Illustration: John Spooner
Illustration: John Spooner

When the proverbial hits the fan and there is no toilet roll, the government is turning to big business. As the market hurtles into bear territory faster than any previous market crisis in Australian history, this is a remarkable change of play. The importance of this moment should not be understated with a business community wondering how it can regain its once strong reputation within the national psyche.

For months, if not years, the top end of town has been criticised, sneered at, even despised by an increasingly sceptical community: from the class warfare of Wayne Swan in 2014 to the broadside attack on business as “self-appointed moral guardians” by Ben Morton, the Prime Minister’s assistant minister in 2017, and followed by the royal commission expose of banking and more recently with underpayment scandals. Some of this was deserved.

But now in an economic crisis, the first crisis that many Australian will have ever experienced in their lives, the government needs the foundations of the economy, big business, to help bear the brunt. As the Prime Minister calls for patriotism, for business to look after their employees, for banks to show sensibility with their small business customers and for business generally to bat on, business leaders are responding — and that is being acknowledged.
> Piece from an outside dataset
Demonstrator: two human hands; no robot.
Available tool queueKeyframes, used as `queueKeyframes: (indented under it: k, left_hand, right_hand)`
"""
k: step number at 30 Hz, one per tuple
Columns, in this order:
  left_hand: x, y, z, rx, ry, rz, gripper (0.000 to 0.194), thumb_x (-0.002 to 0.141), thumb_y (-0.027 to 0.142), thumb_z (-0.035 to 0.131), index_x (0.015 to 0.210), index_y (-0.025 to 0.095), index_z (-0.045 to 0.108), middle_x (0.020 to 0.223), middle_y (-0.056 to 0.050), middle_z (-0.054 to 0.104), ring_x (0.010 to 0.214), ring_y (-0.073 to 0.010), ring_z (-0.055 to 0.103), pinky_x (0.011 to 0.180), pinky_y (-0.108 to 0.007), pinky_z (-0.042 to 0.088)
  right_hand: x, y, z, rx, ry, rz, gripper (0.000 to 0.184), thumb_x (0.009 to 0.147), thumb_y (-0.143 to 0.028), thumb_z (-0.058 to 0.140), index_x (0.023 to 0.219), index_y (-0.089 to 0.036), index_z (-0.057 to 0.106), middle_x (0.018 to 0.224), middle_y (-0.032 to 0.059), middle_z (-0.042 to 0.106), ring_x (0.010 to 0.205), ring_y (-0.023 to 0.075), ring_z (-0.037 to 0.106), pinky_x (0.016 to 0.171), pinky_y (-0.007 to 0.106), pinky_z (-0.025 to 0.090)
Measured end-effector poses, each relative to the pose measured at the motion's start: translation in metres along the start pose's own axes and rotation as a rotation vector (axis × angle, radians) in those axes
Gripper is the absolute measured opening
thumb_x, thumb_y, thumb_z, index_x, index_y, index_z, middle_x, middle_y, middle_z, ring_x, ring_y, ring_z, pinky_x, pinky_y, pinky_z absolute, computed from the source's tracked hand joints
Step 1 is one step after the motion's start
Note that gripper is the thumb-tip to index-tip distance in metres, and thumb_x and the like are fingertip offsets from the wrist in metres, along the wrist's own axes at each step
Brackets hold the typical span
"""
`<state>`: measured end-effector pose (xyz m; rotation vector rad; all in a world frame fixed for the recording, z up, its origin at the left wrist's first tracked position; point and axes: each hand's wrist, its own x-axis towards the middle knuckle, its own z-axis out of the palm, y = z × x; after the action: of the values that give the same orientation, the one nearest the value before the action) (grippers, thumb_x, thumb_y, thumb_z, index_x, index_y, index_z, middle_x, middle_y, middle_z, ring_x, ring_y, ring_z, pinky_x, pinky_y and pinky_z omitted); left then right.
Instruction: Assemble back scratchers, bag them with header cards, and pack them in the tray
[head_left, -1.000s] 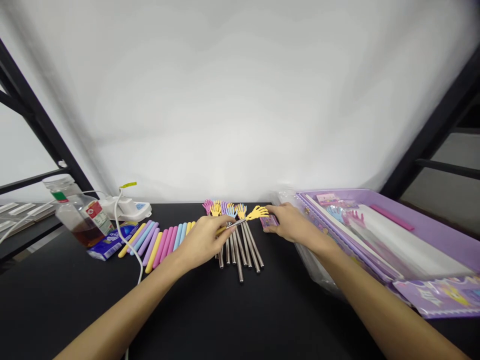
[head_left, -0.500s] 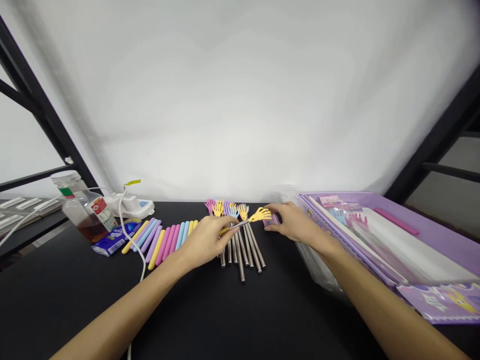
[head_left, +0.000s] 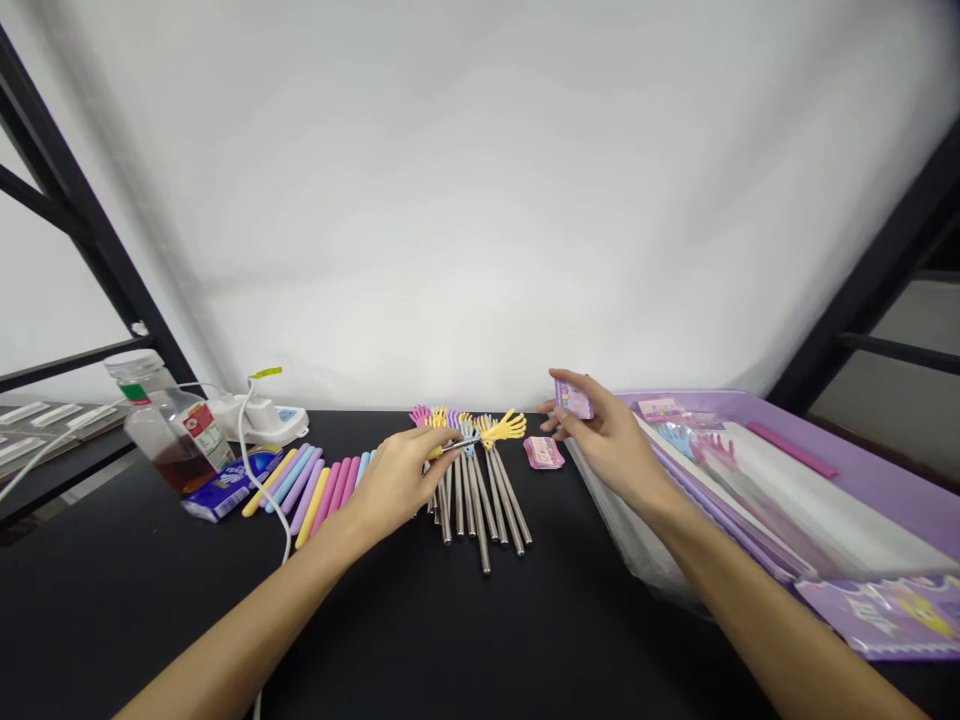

How many times has the PM thanked Qantas and Alan Joyce for the airline’s help with transport during the crisis in the last few days? Thanks too, to the big four banks who all passed on in full the latest rate cut, as the RBA’s cash rate fell to 0.5 per cent and margins were hit. To help assess the impact of the government’s targeted cash splash, Josh Frydenberg says the banks will be providing EFTPOS data to the government.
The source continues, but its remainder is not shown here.